● Task objective
From the records below, please repeat exactly the line that has "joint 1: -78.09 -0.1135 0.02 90", the line that has "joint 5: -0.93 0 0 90", and every line between them, and nothing else.

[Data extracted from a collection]
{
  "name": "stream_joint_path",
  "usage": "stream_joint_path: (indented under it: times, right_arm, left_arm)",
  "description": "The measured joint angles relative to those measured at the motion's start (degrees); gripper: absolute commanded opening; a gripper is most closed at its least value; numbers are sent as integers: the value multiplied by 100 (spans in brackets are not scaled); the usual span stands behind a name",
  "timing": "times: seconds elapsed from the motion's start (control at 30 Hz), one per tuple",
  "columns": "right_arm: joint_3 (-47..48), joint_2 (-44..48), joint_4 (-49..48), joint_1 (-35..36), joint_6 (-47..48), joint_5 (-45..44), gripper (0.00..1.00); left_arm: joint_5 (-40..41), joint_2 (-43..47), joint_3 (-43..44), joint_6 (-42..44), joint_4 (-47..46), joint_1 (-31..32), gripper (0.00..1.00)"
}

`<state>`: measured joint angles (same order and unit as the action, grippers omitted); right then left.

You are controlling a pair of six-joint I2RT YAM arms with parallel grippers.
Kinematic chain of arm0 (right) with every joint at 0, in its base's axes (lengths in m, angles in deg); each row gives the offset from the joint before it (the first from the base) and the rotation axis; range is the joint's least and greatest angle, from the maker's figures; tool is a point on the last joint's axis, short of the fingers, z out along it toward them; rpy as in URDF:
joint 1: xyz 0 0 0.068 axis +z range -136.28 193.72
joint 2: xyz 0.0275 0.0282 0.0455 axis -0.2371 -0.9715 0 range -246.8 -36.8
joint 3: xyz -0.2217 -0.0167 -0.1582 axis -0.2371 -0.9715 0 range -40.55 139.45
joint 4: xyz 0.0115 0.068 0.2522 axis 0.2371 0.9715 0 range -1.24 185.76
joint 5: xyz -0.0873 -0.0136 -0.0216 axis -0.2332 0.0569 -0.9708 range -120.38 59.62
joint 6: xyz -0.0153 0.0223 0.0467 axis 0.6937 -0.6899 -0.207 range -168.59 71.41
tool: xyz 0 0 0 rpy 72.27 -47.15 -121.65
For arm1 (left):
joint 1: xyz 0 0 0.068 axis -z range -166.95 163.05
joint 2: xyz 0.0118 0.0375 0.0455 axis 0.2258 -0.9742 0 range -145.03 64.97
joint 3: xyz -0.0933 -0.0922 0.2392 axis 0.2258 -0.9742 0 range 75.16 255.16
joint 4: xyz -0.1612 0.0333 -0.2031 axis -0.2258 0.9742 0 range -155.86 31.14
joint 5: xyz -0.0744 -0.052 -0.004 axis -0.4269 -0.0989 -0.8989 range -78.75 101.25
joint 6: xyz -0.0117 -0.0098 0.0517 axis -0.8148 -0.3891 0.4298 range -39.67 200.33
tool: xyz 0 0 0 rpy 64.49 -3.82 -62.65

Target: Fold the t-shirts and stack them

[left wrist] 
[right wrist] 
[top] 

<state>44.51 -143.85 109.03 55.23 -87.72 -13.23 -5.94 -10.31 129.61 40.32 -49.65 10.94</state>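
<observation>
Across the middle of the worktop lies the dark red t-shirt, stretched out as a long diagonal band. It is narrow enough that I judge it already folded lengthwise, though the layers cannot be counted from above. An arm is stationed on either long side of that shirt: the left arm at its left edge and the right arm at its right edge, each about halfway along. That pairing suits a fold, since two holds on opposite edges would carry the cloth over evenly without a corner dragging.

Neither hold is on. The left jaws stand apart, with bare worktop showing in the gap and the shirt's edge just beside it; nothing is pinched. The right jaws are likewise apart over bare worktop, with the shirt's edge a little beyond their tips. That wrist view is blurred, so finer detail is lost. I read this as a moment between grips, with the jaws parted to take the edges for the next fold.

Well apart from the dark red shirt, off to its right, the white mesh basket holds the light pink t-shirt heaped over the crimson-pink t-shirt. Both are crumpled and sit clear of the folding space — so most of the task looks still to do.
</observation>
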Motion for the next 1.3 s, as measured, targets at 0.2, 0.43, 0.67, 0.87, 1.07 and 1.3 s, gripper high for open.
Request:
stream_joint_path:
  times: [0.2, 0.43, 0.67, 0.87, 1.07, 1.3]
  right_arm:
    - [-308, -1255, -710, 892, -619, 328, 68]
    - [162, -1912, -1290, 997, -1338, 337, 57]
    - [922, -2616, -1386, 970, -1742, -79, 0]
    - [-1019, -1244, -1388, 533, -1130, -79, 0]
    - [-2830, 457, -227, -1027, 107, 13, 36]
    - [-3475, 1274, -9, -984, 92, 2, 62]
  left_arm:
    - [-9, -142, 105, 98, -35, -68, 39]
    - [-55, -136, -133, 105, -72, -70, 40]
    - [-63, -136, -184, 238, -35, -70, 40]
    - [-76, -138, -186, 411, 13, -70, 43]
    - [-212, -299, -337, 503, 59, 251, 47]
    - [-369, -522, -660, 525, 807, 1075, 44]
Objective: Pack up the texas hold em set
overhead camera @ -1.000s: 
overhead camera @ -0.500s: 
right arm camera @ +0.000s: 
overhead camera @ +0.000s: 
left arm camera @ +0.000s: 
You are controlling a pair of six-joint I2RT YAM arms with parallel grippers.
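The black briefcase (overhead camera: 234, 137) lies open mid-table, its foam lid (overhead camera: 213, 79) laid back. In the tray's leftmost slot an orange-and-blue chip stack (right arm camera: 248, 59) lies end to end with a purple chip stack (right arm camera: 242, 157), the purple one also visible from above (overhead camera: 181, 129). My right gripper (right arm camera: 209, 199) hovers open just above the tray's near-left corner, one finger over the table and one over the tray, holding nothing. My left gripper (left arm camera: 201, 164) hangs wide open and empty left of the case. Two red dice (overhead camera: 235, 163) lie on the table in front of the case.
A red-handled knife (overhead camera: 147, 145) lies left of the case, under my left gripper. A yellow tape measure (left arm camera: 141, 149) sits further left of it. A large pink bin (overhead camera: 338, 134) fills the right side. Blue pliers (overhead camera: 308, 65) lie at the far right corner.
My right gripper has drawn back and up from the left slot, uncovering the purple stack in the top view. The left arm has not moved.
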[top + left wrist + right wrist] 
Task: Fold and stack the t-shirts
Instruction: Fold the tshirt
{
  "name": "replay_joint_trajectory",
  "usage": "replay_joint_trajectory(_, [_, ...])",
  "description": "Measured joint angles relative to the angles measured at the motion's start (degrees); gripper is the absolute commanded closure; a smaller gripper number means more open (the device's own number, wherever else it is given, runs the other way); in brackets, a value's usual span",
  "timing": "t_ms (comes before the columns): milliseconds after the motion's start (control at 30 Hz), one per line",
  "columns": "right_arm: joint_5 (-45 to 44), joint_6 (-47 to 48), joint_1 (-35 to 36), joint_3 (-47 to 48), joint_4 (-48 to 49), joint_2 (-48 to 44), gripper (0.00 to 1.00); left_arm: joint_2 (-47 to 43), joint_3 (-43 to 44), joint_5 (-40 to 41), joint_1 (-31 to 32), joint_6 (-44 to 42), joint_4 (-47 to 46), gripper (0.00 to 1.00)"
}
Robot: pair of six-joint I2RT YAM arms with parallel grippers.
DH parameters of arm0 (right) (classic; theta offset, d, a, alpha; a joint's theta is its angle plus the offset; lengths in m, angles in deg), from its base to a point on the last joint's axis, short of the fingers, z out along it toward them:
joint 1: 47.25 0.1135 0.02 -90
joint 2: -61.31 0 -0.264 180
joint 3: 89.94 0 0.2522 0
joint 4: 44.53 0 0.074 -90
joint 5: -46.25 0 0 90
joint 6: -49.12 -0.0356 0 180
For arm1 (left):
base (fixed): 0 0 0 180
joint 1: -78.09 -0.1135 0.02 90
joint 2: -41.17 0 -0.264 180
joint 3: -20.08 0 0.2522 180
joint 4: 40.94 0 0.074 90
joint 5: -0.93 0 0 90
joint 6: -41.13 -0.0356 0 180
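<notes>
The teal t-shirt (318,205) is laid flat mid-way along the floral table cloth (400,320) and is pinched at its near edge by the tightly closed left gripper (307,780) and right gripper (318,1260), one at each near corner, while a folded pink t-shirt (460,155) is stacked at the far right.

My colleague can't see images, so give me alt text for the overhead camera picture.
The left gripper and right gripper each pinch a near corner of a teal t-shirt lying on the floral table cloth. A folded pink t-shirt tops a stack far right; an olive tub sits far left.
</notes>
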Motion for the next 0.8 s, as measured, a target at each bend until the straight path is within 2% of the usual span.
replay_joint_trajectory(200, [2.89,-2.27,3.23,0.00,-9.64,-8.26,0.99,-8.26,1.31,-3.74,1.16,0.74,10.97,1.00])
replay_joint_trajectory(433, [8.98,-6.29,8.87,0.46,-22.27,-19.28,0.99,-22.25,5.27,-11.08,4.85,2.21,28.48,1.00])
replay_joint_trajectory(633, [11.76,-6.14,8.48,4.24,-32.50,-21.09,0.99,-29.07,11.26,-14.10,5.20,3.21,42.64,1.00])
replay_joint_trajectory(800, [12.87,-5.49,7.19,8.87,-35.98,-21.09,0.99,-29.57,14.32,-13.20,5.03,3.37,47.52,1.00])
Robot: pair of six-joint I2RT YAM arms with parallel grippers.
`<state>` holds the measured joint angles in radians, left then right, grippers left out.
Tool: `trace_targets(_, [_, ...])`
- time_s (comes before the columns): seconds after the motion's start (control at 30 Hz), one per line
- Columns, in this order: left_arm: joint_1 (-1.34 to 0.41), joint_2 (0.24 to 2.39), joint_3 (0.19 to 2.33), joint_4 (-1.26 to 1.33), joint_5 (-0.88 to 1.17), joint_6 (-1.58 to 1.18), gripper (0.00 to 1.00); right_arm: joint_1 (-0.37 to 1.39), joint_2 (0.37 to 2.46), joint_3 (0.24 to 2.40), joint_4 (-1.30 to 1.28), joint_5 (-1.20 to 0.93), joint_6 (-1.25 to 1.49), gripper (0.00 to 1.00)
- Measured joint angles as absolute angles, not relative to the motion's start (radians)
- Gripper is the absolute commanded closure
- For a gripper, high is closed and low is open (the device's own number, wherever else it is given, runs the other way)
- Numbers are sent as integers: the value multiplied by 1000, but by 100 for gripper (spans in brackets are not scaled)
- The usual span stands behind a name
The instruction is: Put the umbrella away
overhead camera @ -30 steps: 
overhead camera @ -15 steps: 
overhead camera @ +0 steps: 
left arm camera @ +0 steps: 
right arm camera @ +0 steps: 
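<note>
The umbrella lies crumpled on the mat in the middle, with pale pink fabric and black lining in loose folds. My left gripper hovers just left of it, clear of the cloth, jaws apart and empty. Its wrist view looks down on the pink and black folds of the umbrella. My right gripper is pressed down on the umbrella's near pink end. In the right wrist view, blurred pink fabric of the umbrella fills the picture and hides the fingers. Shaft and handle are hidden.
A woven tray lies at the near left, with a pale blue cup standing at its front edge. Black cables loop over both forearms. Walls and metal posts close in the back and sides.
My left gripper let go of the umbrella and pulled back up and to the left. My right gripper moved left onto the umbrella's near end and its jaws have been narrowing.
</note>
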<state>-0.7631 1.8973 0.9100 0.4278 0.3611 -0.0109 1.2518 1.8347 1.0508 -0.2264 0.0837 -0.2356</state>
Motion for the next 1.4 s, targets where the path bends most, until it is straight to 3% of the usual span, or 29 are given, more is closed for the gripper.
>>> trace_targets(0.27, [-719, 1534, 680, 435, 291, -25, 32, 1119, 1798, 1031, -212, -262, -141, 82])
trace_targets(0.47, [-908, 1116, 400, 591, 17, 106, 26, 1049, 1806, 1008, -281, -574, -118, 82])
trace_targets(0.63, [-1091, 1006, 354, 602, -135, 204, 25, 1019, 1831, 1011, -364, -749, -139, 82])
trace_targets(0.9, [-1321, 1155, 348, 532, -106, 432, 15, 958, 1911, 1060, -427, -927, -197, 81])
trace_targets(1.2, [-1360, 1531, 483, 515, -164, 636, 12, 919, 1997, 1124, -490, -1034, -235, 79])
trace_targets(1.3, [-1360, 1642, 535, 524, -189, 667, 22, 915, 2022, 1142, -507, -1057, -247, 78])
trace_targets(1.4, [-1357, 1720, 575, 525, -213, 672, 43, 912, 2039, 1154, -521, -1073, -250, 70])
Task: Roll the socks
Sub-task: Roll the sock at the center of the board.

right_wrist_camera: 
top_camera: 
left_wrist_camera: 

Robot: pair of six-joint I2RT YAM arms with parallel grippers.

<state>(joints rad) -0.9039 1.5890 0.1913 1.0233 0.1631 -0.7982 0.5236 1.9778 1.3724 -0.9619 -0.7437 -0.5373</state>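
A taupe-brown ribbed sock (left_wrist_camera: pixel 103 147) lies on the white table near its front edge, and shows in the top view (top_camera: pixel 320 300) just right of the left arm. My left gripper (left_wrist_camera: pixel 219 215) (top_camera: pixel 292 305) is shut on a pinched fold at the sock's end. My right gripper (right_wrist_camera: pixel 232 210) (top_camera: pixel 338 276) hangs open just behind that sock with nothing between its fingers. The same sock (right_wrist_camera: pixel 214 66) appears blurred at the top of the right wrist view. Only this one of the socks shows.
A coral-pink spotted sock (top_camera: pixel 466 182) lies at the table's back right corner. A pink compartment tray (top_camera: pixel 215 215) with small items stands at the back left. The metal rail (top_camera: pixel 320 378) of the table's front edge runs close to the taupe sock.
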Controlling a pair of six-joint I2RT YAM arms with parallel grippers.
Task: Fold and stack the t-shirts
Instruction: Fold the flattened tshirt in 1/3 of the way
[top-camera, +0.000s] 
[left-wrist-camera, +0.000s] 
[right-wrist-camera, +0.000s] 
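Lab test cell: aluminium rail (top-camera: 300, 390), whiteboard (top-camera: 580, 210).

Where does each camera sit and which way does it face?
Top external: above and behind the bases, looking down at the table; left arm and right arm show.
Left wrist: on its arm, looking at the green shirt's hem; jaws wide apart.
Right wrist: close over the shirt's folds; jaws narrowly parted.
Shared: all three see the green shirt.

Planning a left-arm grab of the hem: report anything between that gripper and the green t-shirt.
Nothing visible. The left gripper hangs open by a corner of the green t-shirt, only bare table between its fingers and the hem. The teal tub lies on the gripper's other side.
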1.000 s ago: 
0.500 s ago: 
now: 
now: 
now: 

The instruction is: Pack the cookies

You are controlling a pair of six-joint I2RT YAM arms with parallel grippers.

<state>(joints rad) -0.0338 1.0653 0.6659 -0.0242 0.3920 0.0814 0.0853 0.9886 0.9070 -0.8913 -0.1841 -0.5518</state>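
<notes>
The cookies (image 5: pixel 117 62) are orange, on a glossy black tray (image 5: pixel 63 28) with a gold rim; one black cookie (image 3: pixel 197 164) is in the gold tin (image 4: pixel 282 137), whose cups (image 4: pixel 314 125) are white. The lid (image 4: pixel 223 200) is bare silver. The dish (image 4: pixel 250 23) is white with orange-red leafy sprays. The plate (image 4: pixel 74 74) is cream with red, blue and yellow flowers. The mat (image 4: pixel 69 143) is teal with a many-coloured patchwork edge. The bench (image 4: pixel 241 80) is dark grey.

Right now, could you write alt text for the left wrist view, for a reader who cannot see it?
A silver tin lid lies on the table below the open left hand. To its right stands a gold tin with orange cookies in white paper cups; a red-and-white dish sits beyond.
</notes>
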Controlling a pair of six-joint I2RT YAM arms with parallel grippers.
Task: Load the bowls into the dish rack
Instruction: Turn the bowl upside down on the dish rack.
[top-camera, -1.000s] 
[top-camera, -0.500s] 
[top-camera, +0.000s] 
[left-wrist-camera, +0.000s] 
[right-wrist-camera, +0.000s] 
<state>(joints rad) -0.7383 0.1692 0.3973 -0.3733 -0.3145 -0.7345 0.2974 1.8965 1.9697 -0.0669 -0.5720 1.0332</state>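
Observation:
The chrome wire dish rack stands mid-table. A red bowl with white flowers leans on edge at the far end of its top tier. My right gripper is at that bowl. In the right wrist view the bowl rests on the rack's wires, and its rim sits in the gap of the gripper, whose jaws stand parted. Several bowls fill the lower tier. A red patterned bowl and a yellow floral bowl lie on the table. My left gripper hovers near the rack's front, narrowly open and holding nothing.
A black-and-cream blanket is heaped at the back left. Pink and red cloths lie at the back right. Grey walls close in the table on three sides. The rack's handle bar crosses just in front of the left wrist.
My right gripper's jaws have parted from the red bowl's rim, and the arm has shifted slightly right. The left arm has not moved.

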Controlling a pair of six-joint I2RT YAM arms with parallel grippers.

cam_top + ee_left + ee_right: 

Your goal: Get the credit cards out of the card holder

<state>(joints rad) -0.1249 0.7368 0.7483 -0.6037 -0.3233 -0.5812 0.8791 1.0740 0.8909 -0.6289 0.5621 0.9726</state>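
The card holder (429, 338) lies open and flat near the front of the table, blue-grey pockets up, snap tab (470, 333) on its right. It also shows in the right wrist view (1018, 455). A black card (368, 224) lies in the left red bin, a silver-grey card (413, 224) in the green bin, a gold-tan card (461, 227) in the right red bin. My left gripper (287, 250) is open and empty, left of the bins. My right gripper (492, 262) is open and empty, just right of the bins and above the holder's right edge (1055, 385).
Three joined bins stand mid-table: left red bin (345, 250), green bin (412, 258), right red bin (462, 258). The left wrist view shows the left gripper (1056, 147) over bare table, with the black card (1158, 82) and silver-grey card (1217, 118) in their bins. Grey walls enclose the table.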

● Solution for this exercise
joint 1: -78.09 -0.1135 0.02 90
joint 2: -41.17 0 -0.264 180
joint 3: -20.08 0 0.2522 180
joint 4: 40.94 0 0.074 90
joint 5: -0.93 0 0 90

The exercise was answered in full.